• TASK STATEMENT: The listing below is to be output in its exact form.
====== MATERIAL PROVIDED
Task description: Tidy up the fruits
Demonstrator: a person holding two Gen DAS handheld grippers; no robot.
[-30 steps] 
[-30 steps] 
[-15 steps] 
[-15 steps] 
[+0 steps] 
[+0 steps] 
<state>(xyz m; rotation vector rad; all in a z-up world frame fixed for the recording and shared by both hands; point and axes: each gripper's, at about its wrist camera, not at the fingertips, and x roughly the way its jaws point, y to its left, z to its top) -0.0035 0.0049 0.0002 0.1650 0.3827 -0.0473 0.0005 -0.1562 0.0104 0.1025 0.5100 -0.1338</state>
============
• EXERCISE OUTPUT:
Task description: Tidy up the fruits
Demonstrator: a person holding two Gen DAS handheld grippers; no robot.
[-30 steps] 
[-30 steps] 
[-15 steps] 
[-15 steps] 
[+0 steps] 
[+0 steps] 
<state>(xyz m; rotation vector rad; all in a z-up world frame fixed for the recording and shared by both hands; point and axes: each gripper's, at about its wrist camera, not at the fingertips, and x roughly the way its jaws point, y to its left, z to its top) -0.0035 0.0049 0.0002 0.1650 0.3827 -0.0473 0.0005 -0.1562 0.0104 0.1025 0.5100 -0.1338</state>

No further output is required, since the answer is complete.